Recorded data:

- Opening Delimiter -

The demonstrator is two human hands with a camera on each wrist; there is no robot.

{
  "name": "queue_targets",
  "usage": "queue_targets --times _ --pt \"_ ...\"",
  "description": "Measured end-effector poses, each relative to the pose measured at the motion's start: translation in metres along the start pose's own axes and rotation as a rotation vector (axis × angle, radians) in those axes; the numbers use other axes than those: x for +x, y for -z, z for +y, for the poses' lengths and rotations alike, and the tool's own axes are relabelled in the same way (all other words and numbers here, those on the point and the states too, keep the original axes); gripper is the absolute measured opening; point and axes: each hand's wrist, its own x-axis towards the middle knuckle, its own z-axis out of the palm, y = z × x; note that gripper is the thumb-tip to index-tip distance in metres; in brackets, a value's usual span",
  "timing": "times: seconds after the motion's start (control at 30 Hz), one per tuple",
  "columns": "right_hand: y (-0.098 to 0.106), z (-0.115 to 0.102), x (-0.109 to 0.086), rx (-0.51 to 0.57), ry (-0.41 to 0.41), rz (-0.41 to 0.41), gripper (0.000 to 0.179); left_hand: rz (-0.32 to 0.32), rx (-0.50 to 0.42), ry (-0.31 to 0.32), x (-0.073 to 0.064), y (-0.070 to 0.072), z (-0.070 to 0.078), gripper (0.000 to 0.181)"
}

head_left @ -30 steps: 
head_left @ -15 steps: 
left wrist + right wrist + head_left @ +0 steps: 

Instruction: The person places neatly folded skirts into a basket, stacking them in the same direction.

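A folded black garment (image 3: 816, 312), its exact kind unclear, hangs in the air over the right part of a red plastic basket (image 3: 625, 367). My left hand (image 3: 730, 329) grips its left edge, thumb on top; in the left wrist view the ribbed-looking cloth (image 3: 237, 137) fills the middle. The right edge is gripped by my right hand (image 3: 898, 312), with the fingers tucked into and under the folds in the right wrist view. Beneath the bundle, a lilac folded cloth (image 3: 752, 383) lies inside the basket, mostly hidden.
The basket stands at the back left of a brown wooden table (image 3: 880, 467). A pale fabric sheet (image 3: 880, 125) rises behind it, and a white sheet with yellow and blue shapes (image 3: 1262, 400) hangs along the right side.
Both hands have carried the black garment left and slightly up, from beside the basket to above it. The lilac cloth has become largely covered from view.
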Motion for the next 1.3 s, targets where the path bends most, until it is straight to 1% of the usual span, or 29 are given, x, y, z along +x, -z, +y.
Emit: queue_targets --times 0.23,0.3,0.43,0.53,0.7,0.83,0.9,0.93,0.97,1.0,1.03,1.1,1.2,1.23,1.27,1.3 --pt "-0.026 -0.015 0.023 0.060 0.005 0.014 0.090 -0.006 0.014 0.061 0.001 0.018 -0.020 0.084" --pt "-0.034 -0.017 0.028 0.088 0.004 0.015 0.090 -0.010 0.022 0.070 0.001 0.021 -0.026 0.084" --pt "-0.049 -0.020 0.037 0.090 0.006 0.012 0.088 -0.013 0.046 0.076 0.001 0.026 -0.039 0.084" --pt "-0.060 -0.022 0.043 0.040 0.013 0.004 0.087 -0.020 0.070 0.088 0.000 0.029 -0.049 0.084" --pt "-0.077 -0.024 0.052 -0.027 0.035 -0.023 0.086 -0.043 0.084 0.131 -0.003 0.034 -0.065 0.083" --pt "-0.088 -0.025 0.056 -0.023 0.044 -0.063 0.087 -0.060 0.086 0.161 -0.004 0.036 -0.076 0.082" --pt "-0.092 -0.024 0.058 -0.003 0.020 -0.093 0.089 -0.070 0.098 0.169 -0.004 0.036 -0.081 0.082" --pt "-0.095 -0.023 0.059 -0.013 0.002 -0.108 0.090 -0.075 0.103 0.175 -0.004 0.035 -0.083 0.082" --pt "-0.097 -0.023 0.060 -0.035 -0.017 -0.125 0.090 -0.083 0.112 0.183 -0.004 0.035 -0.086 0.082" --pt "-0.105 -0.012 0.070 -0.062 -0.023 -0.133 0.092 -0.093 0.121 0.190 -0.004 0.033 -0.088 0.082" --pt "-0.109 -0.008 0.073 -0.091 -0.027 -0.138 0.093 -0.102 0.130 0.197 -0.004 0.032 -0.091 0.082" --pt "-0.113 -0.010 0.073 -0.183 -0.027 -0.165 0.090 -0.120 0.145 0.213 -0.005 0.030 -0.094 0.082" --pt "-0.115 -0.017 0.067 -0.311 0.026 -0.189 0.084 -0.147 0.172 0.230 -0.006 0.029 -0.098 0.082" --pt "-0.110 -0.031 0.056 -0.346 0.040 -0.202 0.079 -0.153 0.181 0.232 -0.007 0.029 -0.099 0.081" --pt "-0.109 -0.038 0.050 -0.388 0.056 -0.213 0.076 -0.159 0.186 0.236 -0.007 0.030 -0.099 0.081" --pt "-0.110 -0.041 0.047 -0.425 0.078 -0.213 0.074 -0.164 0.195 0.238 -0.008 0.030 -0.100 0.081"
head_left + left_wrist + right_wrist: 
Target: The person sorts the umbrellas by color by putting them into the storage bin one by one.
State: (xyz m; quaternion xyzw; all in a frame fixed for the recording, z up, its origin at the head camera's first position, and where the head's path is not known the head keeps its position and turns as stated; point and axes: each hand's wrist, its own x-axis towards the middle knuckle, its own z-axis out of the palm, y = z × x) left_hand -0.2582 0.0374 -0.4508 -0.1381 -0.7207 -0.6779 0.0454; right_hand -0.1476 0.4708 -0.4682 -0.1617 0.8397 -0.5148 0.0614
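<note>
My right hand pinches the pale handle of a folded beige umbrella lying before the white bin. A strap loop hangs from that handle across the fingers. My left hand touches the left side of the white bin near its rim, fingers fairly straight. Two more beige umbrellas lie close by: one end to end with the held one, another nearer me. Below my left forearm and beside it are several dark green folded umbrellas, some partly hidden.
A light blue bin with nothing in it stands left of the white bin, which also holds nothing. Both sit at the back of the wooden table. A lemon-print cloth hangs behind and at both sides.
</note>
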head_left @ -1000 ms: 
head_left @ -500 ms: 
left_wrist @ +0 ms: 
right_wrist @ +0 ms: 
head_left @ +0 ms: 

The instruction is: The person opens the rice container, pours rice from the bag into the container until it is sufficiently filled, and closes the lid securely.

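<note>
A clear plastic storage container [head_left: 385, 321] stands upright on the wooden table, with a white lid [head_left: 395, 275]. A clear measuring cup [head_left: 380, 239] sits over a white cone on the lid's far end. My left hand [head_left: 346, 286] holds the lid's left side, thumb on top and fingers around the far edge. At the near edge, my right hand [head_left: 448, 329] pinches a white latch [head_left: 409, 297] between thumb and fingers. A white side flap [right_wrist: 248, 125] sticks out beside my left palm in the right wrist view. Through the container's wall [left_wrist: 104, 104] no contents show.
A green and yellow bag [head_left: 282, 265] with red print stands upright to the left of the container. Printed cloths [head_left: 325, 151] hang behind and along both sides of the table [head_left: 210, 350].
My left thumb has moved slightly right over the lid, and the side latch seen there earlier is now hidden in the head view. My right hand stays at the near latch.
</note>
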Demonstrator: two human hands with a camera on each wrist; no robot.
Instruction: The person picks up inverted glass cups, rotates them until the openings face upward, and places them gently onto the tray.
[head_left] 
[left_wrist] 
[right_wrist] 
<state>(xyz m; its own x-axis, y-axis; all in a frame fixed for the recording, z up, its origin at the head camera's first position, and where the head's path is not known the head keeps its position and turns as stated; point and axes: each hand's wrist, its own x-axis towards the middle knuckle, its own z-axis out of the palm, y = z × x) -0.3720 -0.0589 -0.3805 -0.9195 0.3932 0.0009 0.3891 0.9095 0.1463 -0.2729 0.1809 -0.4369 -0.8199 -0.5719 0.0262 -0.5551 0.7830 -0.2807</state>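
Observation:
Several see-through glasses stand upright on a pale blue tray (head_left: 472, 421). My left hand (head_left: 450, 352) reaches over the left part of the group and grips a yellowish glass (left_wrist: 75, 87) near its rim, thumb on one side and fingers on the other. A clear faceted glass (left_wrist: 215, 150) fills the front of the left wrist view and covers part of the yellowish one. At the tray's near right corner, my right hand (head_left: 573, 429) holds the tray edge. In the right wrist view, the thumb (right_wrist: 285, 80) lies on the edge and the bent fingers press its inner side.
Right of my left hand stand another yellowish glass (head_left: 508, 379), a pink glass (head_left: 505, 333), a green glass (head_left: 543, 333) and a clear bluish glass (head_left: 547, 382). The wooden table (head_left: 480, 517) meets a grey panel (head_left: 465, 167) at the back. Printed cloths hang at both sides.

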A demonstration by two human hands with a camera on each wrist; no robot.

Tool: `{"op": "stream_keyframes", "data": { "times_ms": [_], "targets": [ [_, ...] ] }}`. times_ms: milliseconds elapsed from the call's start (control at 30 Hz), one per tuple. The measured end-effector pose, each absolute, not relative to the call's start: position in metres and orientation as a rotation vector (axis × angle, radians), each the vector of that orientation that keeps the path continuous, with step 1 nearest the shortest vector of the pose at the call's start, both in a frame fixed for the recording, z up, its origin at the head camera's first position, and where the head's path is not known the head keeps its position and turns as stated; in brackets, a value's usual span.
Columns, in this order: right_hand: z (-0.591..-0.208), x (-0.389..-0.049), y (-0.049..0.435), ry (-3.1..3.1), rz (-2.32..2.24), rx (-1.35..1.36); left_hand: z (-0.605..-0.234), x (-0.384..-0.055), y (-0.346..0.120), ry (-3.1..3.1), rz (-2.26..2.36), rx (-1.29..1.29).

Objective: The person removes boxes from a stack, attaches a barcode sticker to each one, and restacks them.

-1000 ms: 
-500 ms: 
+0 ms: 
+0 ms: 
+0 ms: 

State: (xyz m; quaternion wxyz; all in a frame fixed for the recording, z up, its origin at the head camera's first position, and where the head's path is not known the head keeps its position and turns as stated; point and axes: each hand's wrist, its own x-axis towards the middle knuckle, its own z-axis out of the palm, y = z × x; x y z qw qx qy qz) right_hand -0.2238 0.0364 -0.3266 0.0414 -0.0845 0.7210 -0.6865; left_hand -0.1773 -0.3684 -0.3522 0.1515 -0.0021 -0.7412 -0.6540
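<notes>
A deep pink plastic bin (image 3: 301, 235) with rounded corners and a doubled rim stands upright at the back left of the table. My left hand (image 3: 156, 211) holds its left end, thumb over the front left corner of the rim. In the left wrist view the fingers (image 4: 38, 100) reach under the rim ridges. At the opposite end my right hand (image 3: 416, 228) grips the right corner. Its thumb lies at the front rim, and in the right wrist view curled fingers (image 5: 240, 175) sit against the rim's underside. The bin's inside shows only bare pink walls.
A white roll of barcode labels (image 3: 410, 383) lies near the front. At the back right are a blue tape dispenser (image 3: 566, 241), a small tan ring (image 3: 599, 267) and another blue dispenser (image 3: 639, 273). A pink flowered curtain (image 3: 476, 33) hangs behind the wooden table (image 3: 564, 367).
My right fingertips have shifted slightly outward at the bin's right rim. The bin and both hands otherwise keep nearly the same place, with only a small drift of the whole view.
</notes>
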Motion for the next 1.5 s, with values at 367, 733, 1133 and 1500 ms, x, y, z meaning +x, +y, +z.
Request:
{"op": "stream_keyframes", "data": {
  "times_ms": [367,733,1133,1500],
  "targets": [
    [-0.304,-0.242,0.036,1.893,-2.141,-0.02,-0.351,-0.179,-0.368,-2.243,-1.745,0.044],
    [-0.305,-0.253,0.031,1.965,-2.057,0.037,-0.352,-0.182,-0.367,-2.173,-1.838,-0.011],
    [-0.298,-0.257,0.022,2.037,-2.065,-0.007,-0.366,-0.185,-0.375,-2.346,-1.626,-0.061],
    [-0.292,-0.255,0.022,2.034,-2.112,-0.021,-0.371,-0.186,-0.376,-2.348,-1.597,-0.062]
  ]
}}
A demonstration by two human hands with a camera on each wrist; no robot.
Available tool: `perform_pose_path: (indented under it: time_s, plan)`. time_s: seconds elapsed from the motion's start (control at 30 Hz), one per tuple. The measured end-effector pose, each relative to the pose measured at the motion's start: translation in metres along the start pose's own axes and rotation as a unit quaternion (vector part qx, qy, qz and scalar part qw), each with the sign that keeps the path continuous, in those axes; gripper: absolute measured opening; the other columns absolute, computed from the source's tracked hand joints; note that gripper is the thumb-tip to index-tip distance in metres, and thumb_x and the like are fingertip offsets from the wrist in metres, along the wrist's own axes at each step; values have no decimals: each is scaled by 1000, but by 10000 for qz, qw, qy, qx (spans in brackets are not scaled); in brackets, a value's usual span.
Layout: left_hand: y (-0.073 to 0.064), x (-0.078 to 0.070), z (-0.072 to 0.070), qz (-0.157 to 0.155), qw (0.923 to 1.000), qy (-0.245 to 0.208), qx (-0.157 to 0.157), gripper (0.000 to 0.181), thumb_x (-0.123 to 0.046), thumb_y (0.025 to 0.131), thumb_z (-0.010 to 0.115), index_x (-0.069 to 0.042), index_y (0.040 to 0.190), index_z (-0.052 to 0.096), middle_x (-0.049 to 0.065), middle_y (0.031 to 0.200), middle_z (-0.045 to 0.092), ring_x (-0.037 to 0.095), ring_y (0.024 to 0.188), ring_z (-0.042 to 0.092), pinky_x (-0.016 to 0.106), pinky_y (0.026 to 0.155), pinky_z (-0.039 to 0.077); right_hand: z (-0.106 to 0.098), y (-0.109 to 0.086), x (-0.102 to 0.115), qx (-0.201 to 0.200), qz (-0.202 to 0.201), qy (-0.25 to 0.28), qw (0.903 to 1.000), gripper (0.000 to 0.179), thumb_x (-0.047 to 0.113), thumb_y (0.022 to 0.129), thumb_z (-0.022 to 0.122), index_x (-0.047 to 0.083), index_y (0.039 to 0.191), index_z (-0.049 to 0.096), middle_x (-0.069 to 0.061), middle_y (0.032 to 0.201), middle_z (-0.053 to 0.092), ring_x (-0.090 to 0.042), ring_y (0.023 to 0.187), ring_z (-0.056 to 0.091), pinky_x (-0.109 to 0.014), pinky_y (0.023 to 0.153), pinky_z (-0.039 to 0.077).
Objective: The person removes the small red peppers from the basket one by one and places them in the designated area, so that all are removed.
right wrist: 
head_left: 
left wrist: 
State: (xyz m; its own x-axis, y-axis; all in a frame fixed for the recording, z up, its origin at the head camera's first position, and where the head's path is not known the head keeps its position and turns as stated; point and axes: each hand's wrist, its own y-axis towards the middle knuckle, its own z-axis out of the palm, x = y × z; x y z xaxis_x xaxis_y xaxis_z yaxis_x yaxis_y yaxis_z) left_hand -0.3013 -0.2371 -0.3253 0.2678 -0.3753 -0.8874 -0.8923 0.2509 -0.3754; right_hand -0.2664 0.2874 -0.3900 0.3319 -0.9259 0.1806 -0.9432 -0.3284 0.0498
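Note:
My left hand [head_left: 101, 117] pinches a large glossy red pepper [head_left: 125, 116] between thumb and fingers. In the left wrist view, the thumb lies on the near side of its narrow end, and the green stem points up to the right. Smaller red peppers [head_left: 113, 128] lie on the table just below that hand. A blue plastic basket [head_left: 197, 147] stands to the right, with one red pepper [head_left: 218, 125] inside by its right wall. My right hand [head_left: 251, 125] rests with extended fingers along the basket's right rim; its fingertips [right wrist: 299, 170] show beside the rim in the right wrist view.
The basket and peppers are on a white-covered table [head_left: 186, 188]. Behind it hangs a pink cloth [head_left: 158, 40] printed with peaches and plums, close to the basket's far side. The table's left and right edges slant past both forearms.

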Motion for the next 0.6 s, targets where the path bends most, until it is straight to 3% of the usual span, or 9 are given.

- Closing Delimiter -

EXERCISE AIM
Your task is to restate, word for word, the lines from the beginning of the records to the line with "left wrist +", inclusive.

OUTPUT FOR THIS EXERCISE
The demonstrator is two human hands with a camera on each wrist; there is no robot.

{
  "name": "queue_targets",
  "usage": "queue_targets --times _ --pt \"_ ...\"",
  "description": "Measured end-effector poses, each relative to the pose measured at the motion's start: translation in metres along the start pose's own axes and rotation as a rotation vector (axis × angle, radians) in those axes; the numbers use other axes than those: x for +x, y for -z, z for +y, for the poses' lengths and rotations alike, and the tool's own axes are relabelled in the same way (all other words and numbers here, those on the point and the states too, keep the original axes); gripper is the absolute measured opening; point and axes: each hand's wrist, its own x-axis towards the middle knuckle, its own z-axis out of the palm, y = z × x; note that gripper is the thumb-tip to index-tip distance in metres; in brackets, a value's usual span",
  "timing": "times: seconds after the motion's start (control at 30 Hz), one per tuple",
  "columns": "right_hand: y (-0.098 to 0.106), z (-0.115 to 0.102), x (-0.109 to 0.086), rx (-0.51 to 0.57), ry (-0.41 to 0.41), rz (-0.41 to 0.41), gripper (0.000 to 0.179); left_hand: rz (-0.32 to 0.32), rx (-0.50 to 0.42), ry (-0.31 to 0.32), x (-0.073 to 0.064), y (-0.070 to 0.072), z (-0.070 to 0.078), gripper (0.000 to 0.181)"
}

head_left @ -30 steps: 
head_left @ -15 steps: 
left wrist + right wrist + head_left @ +0 steps: 

The exercise contains nothing more.